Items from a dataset
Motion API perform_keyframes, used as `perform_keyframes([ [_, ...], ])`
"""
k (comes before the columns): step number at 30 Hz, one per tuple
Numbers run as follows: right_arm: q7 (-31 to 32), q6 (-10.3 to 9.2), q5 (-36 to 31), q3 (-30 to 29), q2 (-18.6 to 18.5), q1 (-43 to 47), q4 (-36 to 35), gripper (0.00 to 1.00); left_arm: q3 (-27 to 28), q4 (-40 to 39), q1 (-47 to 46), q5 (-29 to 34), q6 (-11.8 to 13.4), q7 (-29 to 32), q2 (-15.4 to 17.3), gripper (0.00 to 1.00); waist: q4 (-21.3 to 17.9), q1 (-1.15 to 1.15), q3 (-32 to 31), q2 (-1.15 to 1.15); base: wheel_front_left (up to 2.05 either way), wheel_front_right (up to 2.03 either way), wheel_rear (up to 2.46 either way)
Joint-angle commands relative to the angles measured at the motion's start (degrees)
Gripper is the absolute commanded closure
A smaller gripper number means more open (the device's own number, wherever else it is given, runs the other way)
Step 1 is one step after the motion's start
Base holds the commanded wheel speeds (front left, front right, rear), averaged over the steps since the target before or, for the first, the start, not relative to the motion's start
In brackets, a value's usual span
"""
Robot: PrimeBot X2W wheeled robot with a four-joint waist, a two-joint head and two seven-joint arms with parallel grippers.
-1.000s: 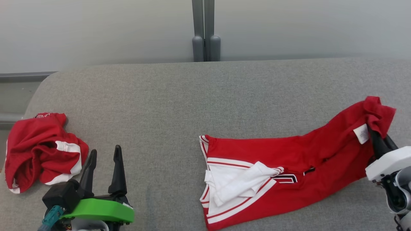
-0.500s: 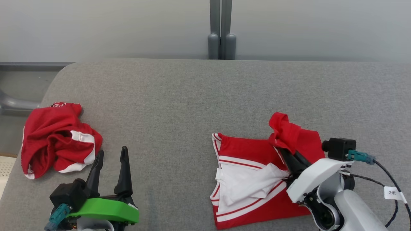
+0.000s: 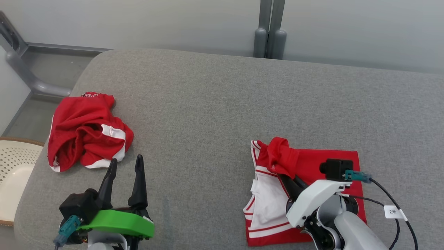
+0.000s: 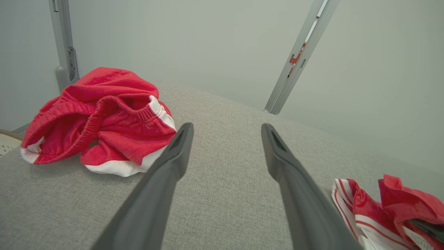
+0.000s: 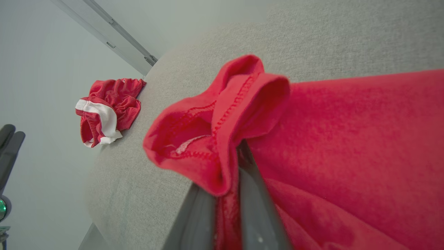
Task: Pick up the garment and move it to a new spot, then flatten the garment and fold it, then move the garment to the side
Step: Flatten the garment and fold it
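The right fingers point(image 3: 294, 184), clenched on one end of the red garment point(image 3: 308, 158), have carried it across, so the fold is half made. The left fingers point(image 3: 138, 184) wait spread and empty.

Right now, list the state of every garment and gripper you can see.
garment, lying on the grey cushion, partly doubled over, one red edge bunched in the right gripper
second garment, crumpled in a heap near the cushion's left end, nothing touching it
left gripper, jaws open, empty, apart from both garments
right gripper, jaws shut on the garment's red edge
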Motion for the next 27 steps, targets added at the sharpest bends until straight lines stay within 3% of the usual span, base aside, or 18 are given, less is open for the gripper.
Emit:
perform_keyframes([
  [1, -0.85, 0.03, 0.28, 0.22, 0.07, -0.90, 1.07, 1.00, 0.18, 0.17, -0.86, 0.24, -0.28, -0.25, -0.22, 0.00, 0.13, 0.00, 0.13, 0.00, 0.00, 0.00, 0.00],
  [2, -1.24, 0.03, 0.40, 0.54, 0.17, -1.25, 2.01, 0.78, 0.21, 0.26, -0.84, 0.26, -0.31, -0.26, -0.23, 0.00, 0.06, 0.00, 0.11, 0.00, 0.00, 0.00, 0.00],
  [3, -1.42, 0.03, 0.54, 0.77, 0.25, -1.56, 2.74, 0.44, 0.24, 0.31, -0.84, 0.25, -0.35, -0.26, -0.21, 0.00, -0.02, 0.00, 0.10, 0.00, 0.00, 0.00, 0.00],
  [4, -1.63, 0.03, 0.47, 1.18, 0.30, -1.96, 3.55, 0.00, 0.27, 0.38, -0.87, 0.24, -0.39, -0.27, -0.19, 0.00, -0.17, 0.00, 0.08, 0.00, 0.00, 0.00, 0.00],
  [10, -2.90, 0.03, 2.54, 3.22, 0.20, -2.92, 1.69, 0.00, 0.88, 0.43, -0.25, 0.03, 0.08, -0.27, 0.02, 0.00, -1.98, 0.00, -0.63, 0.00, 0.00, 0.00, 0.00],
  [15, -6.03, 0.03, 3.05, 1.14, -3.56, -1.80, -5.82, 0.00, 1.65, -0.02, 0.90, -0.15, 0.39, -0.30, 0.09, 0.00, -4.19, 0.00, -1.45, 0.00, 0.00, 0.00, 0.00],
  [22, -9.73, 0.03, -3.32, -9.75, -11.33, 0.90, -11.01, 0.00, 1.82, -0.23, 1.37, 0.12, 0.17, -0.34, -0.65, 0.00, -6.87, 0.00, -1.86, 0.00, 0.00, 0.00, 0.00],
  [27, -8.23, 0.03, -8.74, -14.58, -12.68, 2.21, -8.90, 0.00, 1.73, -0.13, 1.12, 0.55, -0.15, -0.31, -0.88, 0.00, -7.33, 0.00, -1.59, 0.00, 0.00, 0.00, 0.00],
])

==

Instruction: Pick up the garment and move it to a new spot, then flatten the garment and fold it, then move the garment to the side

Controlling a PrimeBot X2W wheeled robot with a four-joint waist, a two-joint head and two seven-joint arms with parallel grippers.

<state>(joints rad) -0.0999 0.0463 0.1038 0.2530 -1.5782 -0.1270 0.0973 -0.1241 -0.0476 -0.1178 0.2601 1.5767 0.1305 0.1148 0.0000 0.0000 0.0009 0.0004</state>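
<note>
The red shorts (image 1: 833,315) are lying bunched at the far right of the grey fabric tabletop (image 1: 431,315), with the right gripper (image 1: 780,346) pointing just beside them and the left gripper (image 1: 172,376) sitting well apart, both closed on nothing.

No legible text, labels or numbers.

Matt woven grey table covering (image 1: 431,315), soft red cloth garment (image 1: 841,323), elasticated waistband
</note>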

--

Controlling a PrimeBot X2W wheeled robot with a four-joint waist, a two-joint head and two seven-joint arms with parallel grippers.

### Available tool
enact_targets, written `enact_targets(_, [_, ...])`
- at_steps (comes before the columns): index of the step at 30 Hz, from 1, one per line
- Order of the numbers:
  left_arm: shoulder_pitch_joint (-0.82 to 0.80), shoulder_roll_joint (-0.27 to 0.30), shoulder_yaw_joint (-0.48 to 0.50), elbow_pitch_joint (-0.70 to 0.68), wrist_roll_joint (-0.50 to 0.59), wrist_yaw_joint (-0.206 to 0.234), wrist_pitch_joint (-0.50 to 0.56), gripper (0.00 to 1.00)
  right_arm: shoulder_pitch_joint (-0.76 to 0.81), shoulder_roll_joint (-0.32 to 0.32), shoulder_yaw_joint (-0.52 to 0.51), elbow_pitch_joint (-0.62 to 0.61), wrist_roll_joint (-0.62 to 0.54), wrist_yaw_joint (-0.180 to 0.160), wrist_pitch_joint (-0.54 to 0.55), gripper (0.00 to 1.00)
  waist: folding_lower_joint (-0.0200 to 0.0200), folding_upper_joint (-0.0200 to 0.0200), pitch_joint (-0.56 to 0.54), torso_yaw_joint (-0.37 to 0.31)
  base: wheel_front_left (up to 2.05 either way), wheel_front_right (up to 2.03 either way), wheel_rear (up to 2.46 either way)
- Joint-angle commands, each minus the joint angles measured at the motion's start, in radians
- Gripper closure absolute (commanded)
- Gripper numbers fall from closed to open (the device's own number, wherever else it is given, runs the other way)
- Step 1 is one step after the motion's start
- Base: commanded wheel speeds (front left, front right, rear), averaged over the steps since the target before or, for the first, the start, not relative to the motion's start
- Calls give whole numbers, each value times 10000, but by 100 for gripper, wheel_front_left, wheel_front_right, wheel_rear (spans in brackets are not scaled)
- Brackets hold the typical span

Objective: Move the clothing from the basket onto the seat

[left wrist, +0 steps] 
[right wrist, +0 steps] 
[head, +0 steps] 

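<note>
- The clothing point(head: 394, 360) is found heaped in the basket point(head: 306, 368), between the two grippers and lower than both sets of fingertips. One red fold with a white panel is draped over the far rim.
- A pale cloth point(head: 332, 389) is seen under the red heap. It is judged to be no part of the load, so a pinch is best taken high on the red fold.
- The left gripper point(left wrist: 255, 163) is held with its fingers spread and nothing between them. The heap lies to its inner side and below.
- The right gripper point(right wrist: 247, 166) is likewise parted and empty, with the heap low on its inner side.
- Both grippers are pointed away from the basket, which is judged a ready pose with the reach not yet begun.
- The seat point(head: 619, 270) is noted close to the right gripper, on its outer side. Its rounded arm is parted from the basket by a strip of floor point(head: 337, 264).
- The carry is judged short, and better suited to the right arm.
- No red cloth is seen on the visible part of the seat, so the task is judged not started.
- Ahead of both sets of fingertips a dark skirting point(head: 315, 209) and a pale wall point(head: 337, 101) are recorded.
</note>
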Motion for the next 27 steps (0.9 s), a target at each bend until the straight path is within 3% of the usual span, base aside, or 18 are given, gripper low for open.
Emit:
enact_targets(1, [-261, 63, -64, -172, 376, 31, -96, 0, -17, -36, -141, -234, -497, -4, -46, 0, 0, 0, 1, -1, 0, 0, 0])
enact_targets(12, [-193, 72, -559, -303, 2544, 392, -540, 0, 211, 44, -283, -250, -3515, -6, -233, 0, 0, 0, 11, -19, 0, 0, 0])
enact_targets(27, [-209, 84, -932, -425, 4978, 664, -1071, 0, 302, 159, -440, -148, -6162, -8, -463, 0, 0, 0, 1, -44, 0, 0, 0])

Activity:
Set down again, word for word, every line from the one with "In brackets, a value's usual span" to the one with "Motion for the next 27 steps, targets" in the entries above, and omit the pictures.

Finished task:
In brackets, a value's usual span
"""
Robot: PrimeBot X2W wheeled robot with a four-joint waist, a two-joint head and two seven-joint arms with parallel grippers.
-1.000s: 
-0.500s: 
+0.000s: 
+0.000s: 
+0.000s: 
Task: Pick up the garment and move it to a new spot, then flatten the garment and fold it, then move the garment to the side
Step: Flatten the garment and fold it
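The right fingers point(image 3: 294, 184), clenched on one end of the red garment point(image 3: 308, 158), have carried it across, so the fold is half made. The left fingers point(image 3: 138, 184) wait spread and empty.

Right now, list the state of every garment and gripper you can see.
garment, lying on the grey cushion, partly doubled over, one red edge bunched in the right gripper
second garment, crumpled in a heap near the cushion's left end, nothing touching it
left gripper, jaws open, empty, apart from both garments
right gripper, jaws shut on the garment's red edge
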Motion for the next 27 steps, targets added at the sharpest bends until straight lines stay within 3% of the usual span, base aside, or 18 are given, less is open for the gripper.

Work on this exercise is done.